Accidents en stage : le ministre rappelle les consignes de sécurité aux lycéens

À la suite de tragiques accidents survenus lors de stages, le ministre de l’Éducation nationale, Édouard Geffray, a pris la parole pour rappeler l’importance des consignes de sécurité. Ce vendredi 12 juin, il a souligné que les stages d’observation, qui commencent lundi pour les élèves de seconde, doivent rester un moment d’apprentissage sans risque.

EN BREF

  • Le ministre rappelle aux lycéens l’importance de la sécurité pendant les stages.
  • Des accidents mortels récents ont suscité des inquiétudes parmi les parents.
  • Un appel à la sensibilisation des élèves a été lancé aux chefs d’établissement.

Lors de son intervention, Édouard Geffray a insisté sur le fait que les élèves ne doivent en aucun cas s’exposer à des dangers. Il a adressé une lettre à tous les chefs d’établissement en France, leur demandant de mener des actions de sensibilisation auprès des élèves. « Nous avons remis un document aux élèves pour qu’ils le remettent à leur maître de stage, rappelant les consignes de base », a-t-il précisé.

Cette déclaration fait suite à un incident tragique survenu en avril, où un élève de 15 ans, effectuant son stage dans une entreprise de BTP dans le Gard, a perdu la vie après avoir été écrasé par un chariot élévateur. Cet événement a conduit le gouvernement à lancer une mission flash visant à renforcer la sécurité des stagiaires de seconde et de troisième.

Mustafa Ozcelik, vice-président de la fédération de parents d’élèves FCPE, a exprimé son inquiétude, soulignant que depuis 2025, au moins six élèves mineurs ont perdu la vie lors de stages ou de formations. « Les entreprises ne sont pas des garderies.
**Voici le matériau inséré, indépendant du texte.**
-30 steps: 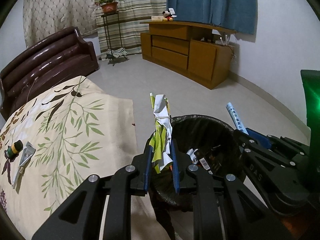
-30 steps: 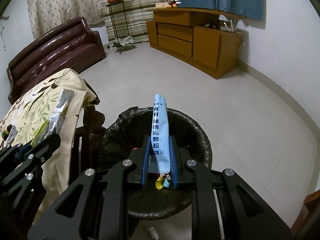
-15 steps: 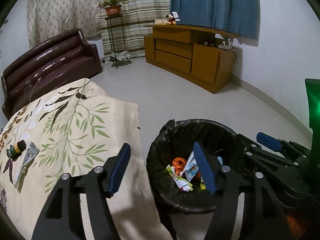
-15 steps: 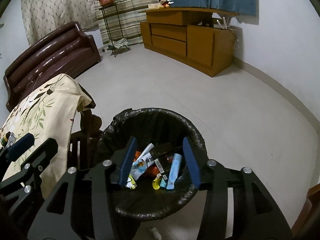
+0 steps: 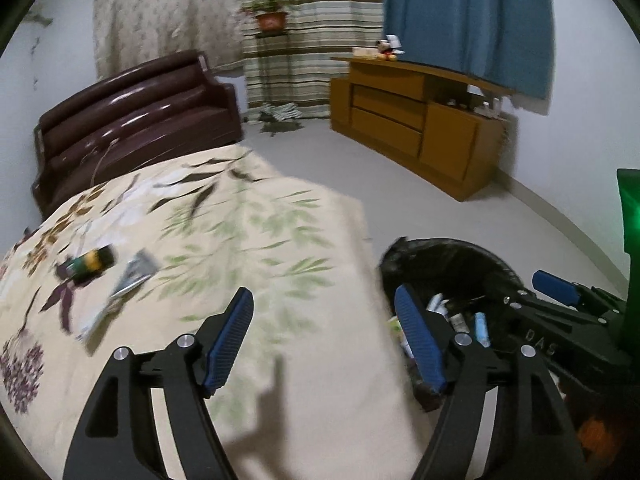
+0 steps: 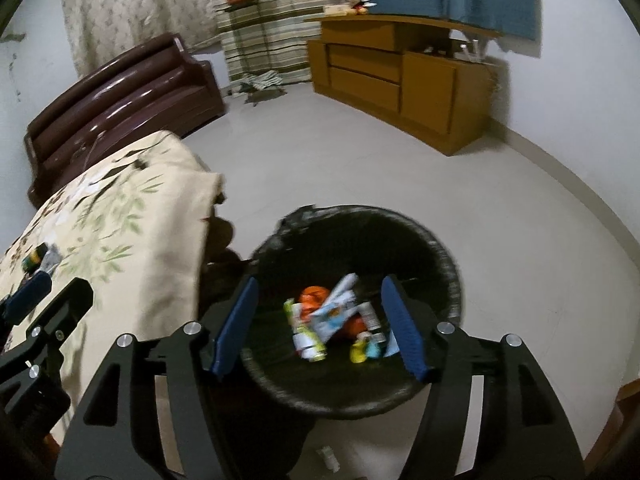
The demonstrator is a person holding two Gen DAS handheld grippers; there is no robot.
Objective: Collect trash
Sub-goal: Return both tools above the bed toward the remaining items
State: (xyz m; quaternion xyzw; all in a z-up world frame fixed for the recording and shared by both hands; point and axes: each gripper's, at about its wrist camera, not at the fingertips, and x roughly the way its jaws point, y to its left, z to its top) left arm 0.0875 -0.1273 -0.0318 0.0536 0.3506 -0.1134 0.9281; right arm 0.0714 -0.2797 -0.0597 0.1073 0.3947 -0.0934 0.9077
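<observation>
A black-lined trash bin (image 6: 448,264) stands on the floor beside the table; it also shows in the left wrist view (image 5: 472,252). Several wrappers (image 6: 332,320) lie inside it. My right gripper (image 6: 320,324) is open and empty above the bin. My left gripper (image 5: 324,344) is open and empty over the table's edge, left of the bin. On the leaf-patterned tablecloth (image 5: 240,232) lie a small dark bottle with a yellow band (image 5: 90,264) and a silver wrapper (image 5: 132,276), far left of the left gripper.
A brown sofa (image 5: 132,120) stands behind the table. A wooden cabinet (image 5: 416,120) stands against the back right wall. A plant stand (image 5: 272,40) is by the striped curtain. A small scrap (image 6: 328,456) lies on the floor by the bin.
Both grippers opened and dropped their wrappers into the bin. The left gripper has since swung left over the tablecloth. The right gripper stays above the bin.
</observation>
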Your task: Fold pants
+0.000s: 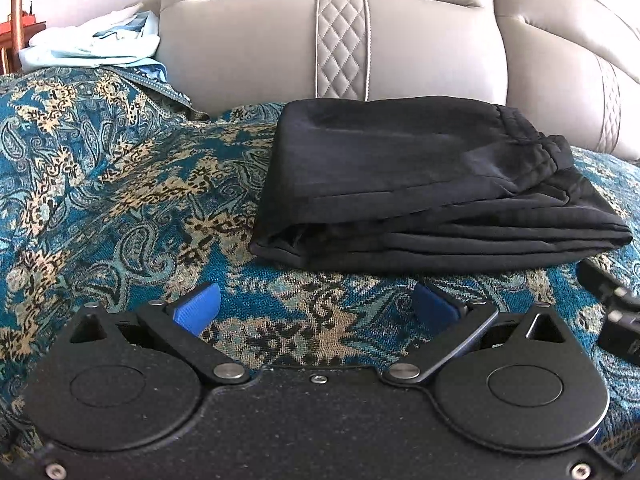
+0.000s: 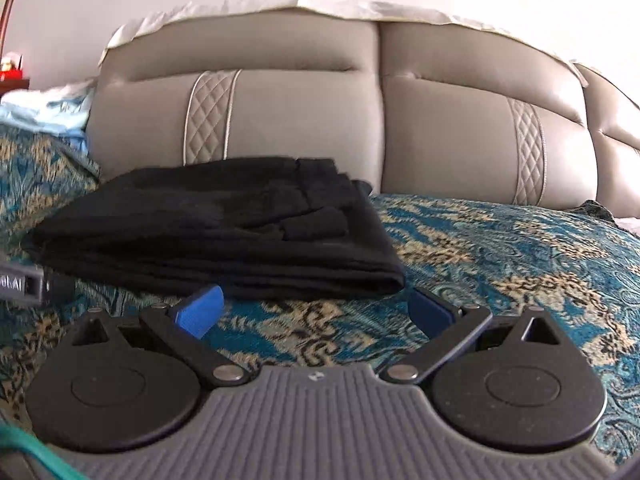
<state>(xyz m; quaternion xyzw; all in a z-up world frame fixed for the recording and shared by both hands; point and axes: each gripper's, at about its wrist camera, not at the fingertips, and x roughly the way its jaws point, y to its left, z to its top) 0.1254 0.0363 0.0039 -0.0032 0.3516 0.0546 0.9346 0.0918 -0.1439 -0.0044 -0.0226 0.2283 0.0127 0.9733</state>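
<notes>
Bare patterned bedspread (image 1: 120, 184) fills the left and lower frame, free for me to pass, while the folded pants (image 1: 420, 192) at center right and padded headboard (image 1: 260, 40) behind block the way.

I count one pair of black pants (image 1: 420, 184), folded into one stack, on one patterned bedspread (image 1: 120, 184). One padded headboard (image 1: 256, 40) stands behind, one heap of pale blue cloth (image 1: 92, 46) beside it. My two claws: left claw (image 1: 316, 308), right claw (image 2: 316, 312).
</notes>
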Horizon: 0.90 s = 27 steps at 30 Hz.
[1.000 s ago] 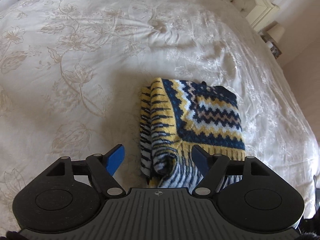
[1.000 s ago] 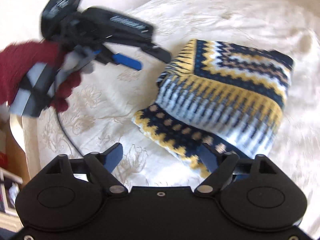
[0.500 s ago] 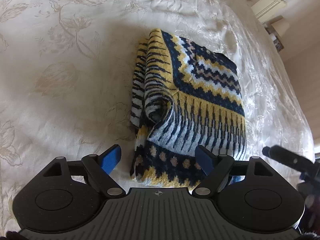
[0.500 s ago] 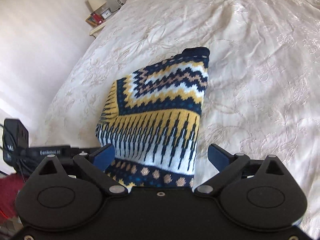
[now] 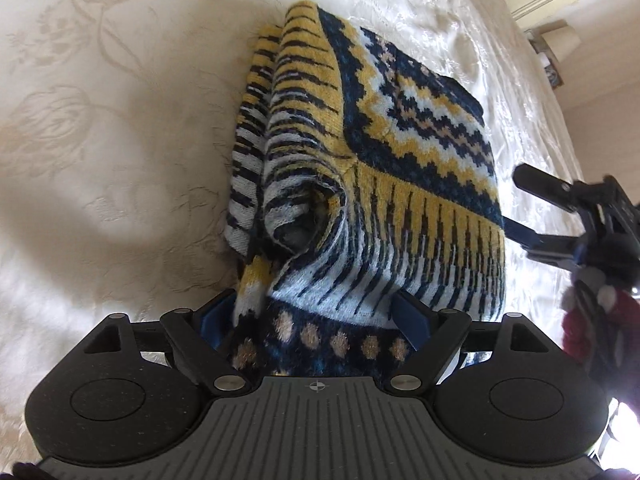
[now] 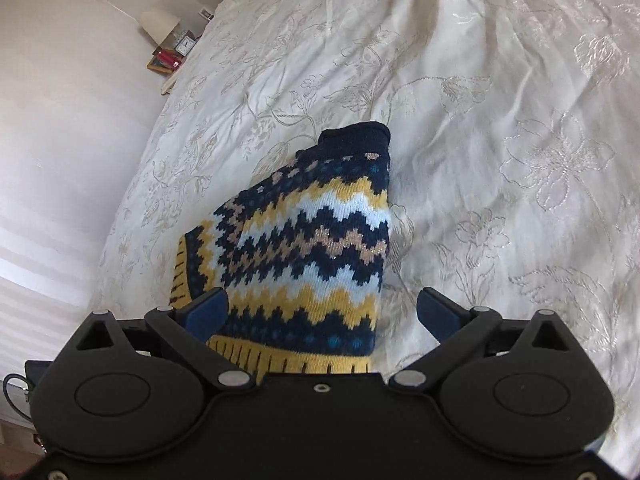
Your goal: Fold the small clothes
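1. Left wrist view: a knitted sweater [image 5: 384, 184] in yellow, navy, pale blue and tan lies folded into a thick bundle on the bed [image 5: 100, 140], filling the middle of the frame; its dotted near edge runs under the left claw [image 5: 316, 312].
2. Left claw: jaws wide and just been opening. The bundle's near edge sits between the blue pads, but they do not appear to press it. Nothing is held.
3. Right wrist view: the same sweater [image 6: 304, 248] occupies the lower centre, with a navy ribbed cuff or collar at its far tip. The right claw [image 6: 324, 316] has jaws spread very wide, also just been opening. The left pad overlaps the knit's edge in the picture; the right pad is clear over bare bedcover. Nothing is held.
4. The right claw also shows at the right edge of the left wrist view [image 5: 552, 216], close beside the bundle, with a dark red sleeve below it.
5. Handling, by judgement: soft, limp and bulky, light for its bulk, not fragile. The fuzzy knit should grip well; the glossy bedcover may let the bundle slide if pushed.
6. Loose layers gape at the near left of the bundle, where a pocket stands open. A pinch on one layer there would likely undo the fold.
7. Recommended hold: across all layers at a firm folded edge or corner, one claw per side.
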### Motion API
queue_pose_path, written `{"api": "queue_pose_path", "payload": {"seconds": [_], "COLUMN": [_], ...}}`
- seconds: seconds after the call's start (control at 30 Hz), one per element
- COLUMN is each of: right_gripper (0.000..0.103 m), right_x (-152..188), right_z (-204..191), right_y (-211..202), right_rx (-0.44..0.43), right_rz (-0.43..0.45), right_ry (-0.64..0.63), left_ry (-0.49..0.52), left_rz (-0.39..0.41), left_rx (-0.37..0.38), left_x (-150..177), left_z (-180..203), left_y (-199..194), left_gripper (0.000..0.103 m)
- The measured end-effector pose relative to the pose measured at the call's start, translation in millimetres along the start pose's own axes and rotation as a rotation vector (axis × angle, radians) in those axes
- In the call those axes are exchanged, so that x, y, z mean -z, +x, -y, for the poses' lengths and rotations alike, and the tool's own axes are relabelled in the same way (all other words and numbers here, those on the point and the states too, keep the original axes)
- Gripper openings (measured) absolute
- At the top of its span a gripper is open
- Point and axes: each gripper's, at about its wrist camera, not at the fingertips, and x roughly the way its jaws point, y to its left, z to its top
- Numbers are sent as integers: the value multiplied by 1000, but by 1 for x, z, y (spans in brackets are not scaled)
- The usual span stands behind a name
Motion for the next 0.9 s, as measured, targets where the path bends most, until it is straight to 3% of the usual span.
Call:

Il y a des risques inhérents à chaque secteur d’activité. Envoyer des enfants sans préparation et sans suivi de l’Éducation nationale, c’est inadmissible », a déclaré Arnaud Darthenay, dont le fils a tragiquement perdu la vie lors de son stage en 2025.

Les inquiétudes concernant la sécurité des élèves en stage ont également été relayées par le député LFI Paul Vannier, qui a récemment proposé de supprimer ce stage obligatoire. Depuis juin 2024, les 550 000 élèves de seconde générale et technologique doivent réaliser ce stage, une réforme initiée par Gabriel Attal durant son mandat au ministère de l’Éducation nationale.

En 2025, « entre 90 et 95 % » des adolescents ont participé à ce stage, selon les données ministérielles. Cependant, plusieurs syndicats d’enseignants et de chefs d’établissement plaident pour sa suppression ou son caractère optionnel, invoquant des raisons pédagogiques et des questions de moyens. Agnès Andersen, du syndicat ID-FO, évoque une surcharge de travail pour les lycées, tandis que Jean-Rémi Girard, du Snalc, estime que ce stage est « le moins surveillé et le plus flou, parce qu’il n’a pas d’intérêt pédagogique ». Cette situation soulève des questions sur la sécurité des élèves et sur l’efficacité du dispositif mis en place.

La responsabilité de garantir un environnement de stage sécuritaire repose non seulement sur les établissements scolaires, mais également sur les entreprises accueillant les stagiaires. Dans ce contexte, il apparaît essentiel que les acteurs du système éducatif collaborent étroitement pour assurer la sécurité et le bien-être des élèves durant leur formation en milieu professionnel.